[Dataset excerpts]
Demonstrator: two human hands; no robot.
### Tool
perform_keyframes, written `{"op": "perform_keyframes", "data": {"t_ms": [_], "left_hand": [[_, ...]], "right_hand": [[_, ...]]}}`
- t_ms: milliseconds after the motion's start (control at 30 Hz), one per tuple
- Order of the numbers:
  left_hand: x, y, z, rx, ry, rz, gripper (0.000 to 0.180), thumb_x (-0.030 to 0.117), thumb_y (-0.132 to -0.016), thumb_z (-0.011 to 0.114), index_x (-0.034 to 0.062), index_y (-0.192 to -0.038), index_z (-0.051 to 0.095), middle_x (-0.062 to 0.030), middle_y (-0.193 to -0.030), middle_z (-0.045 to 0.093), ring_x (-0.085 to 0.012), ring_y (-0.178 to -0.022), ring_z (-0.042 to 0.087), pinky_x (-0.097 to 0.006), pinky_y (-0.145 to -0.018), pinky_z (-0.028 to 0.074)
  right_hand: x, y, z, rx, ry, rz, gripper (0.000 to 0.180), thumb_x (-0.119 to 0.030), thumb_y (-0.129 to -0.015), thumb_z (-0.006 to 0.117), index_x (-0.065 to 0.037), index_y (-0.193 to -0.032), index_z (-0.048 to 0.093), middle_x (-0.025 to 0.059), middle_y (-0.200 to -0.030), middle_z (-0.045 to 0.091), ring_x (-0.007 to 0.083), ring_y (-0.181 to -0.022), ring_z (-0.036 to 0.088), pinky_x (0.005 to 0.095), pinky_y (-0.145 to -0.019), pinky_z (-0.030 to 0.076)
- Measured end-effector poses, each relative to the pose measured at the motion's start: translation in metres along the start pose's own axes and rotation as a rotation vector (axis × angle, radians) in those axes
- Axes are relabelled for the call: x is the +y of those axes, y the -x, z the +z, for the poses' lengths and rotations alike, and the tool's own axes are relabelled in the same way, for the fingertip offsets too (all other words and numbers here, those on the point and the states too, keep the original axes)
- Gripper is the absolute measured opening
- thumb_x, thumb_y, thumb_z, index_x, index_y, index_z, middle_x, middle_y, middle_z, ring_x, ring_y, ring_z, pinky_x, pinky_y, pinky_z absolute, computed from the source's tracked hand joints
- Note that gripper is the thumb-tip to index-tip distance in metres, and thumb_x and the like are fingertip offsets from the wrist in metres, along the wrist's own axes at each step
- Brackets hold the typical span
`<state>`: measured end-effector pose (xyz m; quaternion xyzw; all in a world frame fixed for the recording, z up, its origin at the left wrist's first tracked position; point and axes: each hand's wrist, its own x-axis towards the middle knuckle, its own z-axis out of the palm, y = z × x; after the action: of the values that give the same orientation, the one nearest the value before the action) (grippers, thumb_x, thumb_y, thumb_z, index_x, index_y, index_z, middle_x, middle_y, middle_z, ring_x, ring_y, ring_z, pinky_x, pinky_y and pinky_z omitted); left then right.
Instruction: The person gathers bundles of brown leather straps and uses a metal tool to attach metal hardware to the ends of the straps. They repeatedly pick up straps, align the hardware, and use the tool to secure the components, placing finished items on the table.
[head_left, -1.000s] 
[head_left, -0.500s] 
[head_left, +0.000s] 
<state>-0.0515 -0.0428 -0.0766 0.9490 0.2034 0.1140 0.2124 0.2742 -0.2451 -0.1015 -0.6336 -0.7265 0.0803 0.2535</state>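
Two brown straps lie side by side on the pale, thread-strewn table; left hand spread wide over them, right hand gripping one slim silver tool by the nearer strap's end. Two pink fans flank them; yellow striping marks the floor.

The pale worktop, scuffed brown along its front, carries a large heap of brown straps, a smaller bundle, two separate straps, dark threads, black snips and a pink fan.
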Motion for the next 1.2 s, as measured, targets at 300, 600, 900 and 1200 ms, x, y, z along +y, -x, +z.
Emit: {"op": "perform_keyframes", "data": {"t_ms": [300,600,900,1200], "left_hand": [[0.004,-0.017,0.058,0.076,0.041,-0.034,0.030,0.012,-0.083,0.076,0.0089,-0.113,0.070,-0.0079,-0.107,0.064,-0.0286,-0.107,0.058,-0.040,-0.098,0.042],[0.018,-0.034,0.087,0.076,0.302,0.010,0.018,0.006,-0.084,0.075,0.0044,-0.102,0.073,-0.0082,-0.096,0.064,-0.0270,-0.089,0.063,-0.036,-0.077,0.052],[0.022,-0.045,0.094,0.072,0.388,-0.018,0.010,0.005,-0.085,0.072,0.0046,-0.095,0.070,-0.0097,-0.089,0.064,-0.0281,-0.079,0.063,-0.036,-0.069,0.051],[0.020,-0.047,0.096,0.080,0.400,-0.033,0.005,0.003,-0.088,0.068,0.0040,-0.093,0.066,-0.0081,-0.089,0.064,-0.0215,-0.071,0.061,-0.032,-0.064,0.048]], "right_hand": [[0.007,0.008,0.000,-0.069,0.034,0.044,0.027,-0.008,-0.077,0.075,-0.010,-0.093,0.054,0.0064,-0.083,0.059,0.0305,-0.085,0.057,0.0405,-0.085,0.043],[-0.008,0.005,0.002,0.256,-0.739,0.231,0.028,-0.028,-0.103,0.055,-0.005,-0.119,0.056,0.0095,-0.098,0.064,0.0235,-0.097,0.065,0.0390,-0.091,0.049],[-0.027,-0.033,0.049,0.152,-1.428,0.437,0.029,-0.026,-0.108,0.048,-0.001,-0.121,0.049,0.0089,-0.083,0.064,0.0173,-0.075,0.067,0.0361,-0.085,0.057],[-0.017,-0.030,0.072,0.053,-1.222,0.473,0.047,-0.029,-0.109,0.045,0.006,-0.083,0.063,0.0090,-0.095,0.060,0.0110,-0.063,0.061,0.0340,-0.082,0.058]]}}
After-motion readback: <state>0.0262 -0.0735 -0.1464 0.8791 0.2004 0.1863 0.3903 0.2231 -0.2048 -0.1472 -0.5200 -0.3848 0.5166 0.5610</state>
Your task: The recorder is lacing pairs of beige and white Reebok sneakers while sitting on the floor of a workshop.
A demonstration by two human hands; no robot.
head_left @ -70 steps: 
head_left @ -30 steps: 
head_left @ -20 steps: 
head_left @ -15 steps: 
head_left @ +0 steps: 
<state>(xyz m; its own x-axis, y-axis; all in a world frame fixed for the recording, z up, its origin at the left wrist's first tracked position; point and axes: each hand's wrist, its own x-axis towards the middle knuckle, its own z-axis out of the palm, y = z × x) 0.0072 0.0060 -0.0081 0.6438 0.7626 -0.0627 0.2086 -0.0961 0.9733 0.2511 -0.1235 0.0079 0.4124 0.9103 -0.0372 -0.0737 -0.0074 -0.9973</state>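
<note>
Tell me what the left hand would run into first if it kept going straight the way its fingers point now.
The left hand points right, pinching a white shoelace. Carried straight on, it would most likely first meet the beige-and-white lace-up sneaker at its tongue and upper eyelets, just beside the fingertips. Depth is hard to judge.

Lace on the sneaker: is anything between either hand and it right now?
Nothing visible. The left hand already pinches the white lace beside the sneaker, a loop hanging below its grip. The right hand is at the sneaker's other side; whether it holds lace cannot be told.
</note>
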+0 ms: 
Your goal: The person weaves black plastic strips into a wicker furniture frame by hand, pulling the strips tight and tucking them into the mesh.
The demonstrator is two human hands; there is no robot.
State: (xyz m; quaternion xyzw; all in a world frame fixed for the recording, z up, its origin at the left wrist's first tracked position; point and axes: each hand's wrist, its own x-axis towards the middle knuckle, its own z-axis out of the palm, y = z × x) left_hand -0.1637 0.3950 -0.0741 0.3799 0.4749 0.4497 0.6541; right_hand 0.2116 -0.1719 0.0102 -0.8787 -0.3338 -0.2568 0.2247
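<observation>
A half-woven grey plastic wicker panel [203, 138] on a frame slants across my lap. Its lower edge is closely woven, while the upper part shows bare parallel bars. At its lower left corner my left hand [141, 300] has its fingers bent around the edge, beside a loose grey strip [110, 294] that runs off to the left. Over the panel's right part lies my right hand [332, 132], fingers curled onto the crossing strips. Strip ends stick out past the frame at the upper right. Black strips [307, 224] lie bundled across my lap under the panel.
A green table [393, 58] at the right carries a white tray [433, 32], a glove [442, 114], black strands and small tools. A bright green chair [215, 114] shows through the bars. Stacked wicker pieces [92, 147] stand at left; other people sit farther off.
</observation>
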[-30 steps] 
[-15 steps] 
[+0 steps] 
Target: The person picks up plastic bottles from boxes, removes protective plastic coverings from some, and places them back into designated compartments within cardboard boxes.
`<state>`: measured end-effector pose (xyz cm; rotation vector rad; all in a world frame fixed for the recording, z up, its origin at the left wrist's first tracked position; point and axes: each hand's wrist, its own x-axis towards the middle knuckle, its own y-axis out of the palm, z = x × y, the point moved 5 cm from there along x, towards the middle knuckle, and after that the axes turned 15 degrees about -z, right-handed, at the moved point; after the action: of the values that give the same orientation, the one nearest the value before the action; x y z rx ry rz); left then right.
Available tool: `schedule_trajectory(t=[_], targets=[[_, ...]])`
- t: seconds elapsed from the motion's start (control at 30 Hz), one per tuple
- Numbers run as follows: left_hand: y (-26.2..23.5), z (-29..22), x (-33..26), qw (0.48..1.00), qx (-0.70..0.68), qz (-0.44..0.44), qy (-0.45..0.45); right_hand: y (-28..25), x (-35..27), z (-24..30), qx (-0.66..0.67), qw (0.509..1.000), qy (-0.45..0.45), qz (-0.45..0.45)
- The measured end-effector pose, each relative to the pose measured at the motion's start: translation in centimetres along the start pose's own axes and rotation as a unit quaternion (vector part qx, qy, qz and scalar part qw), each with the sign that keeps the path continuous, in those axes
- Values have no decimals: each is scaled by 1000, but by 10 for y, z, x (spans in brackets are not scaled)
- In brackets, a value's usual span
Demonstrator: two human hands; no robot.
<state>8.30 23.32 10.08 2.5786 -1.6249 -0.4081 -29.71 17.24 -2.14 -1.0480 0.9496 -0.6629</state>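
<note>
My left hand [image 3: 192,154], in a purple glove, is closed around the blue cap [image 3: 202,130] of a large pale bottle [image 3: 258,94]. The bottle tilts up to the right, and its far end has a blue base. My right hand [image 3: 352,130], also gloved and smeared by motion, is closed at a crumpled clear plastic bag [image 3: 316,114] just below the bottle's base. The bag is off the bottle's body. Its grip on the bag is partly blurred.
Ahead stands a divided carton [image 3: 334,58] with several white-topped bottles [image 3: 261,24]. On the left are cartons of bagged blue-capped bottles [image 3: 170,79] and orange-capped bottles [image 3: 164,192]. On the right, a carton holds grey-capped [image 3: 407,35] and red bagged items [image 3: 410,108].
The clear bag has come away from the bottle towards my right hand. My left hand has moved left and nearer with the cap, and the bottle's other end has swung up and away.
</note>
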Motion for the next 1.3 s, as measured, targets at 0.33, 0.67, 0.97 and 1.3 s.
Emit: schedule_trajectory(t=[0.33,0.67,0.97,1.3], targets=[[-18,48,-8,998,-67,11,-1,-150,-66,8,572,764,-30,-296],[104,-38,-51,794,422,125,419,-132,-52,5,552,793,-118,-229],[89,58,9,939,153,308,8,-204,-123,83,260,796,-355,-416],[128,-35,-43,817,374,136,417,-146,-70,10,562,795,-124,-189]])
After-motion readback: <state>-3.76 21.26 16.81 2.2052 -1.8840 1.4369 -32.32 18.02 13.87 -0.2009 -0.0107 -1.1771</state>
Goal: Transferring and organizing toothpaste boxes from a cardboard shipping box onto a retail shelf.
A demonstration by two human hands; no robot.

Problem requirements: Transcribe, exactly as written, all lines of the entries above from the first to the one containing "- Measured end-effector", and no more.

Output of the exercise:
Demonstrator: two human hands; no robot.
### Tool
perform_keyframes, written `{"op": "perform_keyframes", "data": {"t_ms": [_], "left_hand": [[_, ...]], "right_hand": [[_, ...]]}}`
- t_ms: milliseconds after the motion's start (control at 30 Hz), one per tuple
- Order of the numbers:
  left_hand: x, y, z, rx, ry, rz, gripper (0.000 to 0.180), thumb_x (-0.030 to 0.117), thumb_y (-0.132 to -0.016), thumb_z (-0.011 to 0.114), index_x (-0.034 to 0.062), index_y (-0.192 to -0.038), index_z (-0.051 to 0.095), middle_x (-0.062 to 0.030), middle_y (-0.193 to -0.030), middle_z (-0.045 to 0.093), ring_x (-0.085 to 0.012), ring_y (-0.178 to -0.022), ring_z (-0.042 to 0.087), pinky_x (-0.097 to 0.006), pinky_y (-0.145 to -0.018), pinky_z (-0.028 to 0.074)
  right_hand: x, y, z, rx, ry, rz, gripper (0.000 to 0.180), thumb_x (-0.119 to 0.030), thumb_y (-0.129 to -0.015), thumb_z (-0.006 to 0.117), index_x (-0.065 to 0.037), index_y (-0.193 to -0.032), index_z (-0.048 to 0.093), middle_x (-0.025 to 0.059), middle_y (-0.200 to -0.030), middle_z (-0.045 to 0.091), ring_x (-0.007 to 0.083), ring_y (-0.181 to -0.022), ring_z (-0.036 to 0.088), pinky_x (0.005 to 0.095), pinky_y (-0.145 to -0.019), pinky_z (-0.030 to 0.076)
- Measured end-effector poses, each relative to the pose measured at the motion's start: translation in metres along the start pose's own axes and rotation as a rotation vector (axis × angle, radians) in those axes

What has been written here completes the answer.